In the Egyptian book of the dead as well as the Buddhist ‘Bardo Thodol’, it is mentioned that when a soul is about to incarnate, it chooses its own mother with the help of Karmic-angles within the limitations of its Karma. It also says that not all souls come to give happiness to the mother. This is because friends as well as enemies from past births may come through you as your children.
Now, as we all know, a mother-daughter relationship is a complex, intense one, since no one can love totally or hate totally. However, it cannot be denied that its very special between a mother and her daughter. The bond of the umbilical-cord is so strong that however much these two women argue, disagree, exchange words that they may regret later, their love never diminishes.
I’ve just finished reading two unbelievably disturbing books by American authors who seem to suggest, even support, the theory that some mothers can be bitterly jealous of their daughters! Michale Hanson, in her ‘Motherly Envy’, writes, “As a daughter grows up, her mother grows older and she doesn’t feel good about it. She starts being envious of her daughter’s lifestyle and tries to recapture her own youth. Today, mothers have tremendous pressure to look attractive with dieting, workouts, face-lifts, implants etc. because the days of the old cuddly mother have gone.”
Child psychologist, Razika Parker, writes in her book, ‘Torn Into Two’, about the conflicts that mothers and daughters have, “We are all ambivalent, but since mothers are so idealized and expected to be always loving and giving, it’s very difficult to own up to bad and negative feelings for the children she bears; and jealousy is one of them. Today’s mothers want to look just as attractive as women a generation younger than themselves – and that includes the young woman they gave birth to!”
In Hollywood, we know of two very sad cases of a mother’s envy turning into physical abuse. Joan Crawford’s adopted daughter had revealed this sad abuse in her book, ‘Mommy Dearest’, which was later made into a film called, ‘Whatever Happened To Baby Jane’. The second case is that of Carrie Fisher, the daughter of yesteryear’s famous film star, Debbie Raynolds, who had written a very sad novel about living with a jealous mother, which was later made into the movie – ‘Postcards From The Edge’, with Meryl Streep playing Carrie’s role. In the end, they show the once-gorgeous filmstar mother battling with cancer, her thick hair, eyelashes and eyebrows gone due to chemotherapy and her daughter wrecked by drugs due to fights, abuse, rivalry and competition with the over-demanding, difficult mother.

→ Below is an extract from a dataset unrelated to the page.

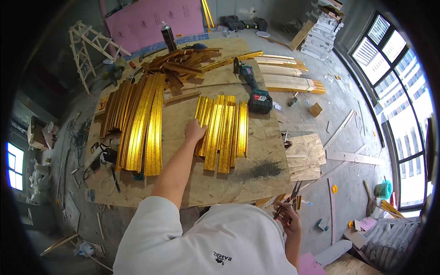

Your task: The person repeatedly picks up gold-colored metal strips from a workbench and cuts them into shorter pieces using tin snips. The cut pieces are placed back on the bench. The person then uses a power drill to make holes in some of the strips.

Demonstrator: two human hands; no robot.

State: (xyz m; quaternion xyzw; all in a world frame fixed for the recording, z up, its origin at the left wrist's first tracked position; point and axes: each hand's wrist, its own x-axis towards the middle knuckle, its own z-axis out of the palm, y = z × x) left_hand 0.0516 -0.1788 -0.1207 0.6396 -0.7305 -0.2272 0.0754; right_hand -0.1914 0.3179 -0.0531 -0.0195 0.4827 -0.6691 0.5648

We can’t imagine such a relationship, but these things happen. Just read Nancy Reagan’s autobiography and you’ll know that a mother can be so cruel as to lock up her daughter in a room or in Carrie’s case, cut off the daughter’s hair or even burn her best dress. Psychoanalyst Judith Jackson, author of ‘The Face In The Mirror’, has a theory that some mothers feel envious when they become grandmothers. She says, “Here is a daughter doing something that her mother can no longer do (produce a child). It reminds the mother that her productive time is over and she envies the daughter’s womb just as she herself is coming to terms with menopause.”
I don’t buy that at all. For any woman, becoming a grandmother is a tremendous joy! Speaking for myself, I became a granny at forty and since then, I’ve enjoyed my grandchildren and played with them much more than I ever played with their moms when they were growing up!
Somewhere between these unfortunate women and those who over indulge their daughters are normal mothers (like you and me) who want only the best for their daughters, pray for them and bless them, no matter what. However, to expect only sweetness in any relationship is unrealistic because most mothers and daughters have some area of conflict.
The mother-daughter relationship can be so rewarding, fulfilling and loving. It can be a lifelong friendship between two women of different generations. We Indian mothers are so lucky to have strong family ties which rule out jealousy and envy.
So can a mother envy her daughter and be hurtful against her own flesh and blood? Mostly, the answer is ‘no’, but there can be a few exceptions – because it takes all sorts to make this world and there are mothers and mothers! Friends as well as enemies of the past birth can be in a mother-daughter relationship and karma has various ways of being resolved! A mother-daughter relationship is like life itself – which means that it is wonderful, varied, desperately hard work, moving, tender, complex, infuriating, frustrating, full of laughter, tears, joys, disappointments, high-highs and low-lows – but definitely worthwhile!